__Introduction:__

For a very long time, many users have questioned the integrity of the game's RNG, claiming that it is broken in one way or another. These complaints range from broken coin flips, to excessive mulligans, to bad shuffling. These claims have for the most part have had little to no data, which means that the only forms of proof we had of the RNG working correctly were the words of the Staff and common sense. Of course, some people simply refuse to believe in the authorities for some reason, so I've decided to gather a significant amount of data myself to shed some actual light on this perceived issue.

I'm going to be frank, I pretend to burry the issue of the RNG once and for all eventually. For now I will begin with a small experiment on the simplest for of RNG (coin flips) to get this rolling, but I intend to tackle the other forms of RNG when I have time, which might not be anytime soon.

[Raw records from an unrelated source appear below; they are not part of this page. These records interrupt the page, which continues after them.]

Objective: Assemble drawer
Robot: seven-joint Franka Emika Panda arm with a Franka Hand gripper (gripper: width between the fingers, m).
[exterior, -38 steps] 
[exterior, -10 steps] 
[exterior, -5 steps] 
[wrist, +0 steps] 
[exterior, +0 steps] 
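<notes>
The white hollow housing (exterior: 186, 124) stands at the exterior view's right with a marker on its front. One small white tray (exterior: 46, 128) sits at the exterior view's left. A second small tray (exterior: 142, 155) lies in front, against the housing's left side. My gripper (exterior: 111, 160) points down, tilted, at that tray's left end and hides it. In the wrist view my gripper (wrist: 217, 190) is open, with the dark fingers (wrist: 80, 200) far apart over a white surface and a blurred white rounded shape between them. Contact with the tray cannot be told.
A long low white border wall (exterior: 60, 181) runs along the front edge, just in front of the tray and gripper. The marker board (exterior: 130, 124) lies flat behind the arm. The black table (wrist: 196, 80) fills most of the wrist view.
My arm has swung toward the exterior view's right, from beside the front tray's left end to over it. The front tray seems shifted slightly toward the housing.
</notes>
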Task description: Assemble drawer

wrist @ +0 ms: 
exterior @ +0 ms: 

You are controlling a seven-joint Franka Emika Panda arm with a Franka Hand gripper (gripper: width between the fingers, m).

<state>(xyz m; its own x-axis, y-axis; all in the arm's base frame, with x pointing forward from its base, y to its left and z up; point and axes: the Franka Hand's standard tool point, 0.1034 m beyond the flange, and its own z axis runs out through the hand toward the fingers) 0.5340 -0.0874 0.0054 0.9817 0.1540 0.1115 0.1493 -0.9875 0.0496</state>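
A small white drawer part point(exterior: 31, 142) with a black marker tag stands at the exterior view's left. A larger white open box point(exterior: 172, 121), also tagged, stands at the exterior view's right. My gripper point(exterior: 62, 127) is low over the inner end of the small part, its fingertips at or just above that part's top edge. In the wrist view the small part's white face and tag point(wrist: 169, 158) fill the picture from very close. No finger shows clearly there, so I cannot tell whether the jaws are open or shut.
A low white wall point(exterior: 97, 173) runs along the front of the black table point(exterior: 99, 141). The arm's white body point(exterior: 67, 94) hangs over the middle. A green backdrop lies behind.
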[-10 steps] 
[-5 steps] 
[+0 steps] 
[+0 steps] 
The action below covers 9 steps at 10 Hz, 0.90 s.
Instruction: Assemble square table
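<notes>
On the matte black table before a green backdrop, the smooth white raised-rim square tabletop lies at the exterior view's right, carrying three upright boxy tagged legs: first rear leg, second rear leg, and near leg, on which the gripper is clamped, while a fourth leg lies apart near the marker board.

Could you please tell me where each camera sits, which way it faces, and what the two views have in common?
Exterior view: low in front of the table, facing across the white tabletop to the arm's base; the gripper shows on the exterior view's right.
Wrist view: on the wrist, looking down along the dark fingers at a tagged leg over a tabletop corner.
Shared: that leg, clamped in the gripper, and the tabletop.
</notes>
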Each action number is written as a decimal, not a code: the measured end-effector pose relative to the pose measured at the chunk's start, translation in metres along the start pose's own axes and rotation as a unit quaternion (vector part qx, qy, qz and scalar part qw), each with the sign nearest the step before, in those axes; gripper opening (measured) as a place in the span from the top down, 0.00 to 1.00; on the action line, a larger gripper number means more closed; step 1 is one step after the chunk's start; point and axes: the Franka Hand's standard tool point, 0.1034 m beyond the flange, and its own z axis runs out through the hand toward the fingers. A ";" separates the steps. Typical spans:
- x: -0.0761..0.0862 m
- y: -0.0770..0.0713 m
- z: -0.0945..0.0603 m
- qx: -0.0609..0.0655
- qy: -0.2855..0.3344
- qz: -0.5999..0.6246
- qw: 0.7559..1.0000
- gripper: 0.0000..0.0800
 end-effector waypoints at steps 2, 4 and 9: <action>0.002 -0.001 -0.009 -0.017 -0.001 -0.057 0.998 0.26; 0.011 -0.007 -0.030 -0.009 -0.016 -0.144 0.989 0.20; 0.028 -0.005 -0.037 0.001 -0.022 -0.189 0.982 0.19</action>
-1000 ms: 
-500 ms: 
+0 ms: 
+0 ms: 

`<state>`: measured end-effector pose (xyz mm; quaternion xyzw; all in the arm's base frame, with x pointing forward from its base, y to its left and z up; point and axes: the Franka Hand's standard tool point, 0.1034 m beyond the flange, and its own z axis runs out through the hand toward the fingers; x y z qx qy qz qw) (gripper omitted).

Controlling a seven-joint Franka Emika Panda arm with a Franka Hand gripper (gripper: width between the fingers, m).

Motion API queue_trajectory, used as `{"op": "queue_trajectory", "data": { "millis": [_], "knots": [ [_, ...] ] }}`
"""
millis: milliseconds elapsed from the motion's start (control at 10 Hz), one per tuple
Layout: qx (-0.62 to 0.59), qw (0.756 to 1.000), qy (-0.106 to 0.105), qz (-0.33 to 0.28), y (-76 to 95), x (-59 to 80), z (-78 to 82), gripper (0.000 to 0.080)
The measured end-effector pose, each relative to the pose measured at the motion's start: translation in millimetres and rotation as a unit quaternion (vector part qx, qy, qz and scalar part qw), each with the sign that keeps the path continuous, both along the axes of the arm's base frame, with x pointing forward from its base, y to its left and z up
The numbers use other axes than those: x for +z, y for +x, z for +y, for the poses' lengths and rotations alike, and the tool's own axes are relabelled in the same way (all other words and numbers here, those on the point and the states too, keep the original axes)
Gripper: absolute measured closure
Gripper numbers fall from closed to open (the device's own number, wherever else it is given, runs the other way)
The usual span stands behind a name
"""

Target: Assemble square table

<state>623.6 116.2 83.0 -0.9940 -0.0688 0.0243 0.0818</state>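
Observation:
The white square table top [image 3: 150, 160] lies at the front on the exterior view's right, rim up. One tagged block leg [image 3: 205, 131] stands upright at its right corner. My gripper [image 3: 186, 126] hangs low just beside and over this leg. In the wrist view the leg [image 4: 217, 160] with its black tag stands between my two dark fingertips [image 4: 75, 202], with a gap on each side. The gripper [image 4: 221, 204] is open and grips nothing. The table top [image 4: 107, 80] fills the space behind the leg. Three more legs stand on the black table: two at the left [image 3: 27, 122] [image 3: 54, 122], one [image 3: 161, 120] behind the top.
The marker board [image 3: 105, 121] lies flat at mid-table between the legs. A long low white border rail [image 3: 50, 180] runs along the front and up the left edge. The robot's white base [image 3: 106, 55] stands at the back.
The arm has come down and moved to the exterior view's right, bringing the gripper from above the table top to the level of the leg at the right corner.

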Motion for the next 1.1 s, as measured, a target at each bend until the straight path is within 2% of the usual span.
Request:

The reasons why mulligans, deck shuffling and other types of random events are more complex to investigate are mainly that 1) Many time doing so requires knowledge of what ended up in your deck and what ended up in your prizes. It's possible, not too hard to do, but time consuming to do repeatedly, as I do need significant data pools to make a valid study, and 2) Perhaps more importantly than the first reason, is that the math behind calculating the probabilities of some of these is an absolute nightmare. I do not have the time to spend on doing these calculations at the current time.

This experiment will cover 2 parts mainly:

- A comparison of 100 coin flips in each AI games and PvP games in order to show there is no significant difference between them. Most importantly, to show anyone who might be skeptical of data collected in AI games (which to be honest is a necessity, given that collecting hundreds or thousands of coin flips in PvP in a short time span is tough and very time consuming) that you do not get worse coin flips in PvP than you would in AI.
- A collection of 500 coin flips in AI games, including the initial 100. This is to show that the spread of data is in fact more than less even at higher amounts of data.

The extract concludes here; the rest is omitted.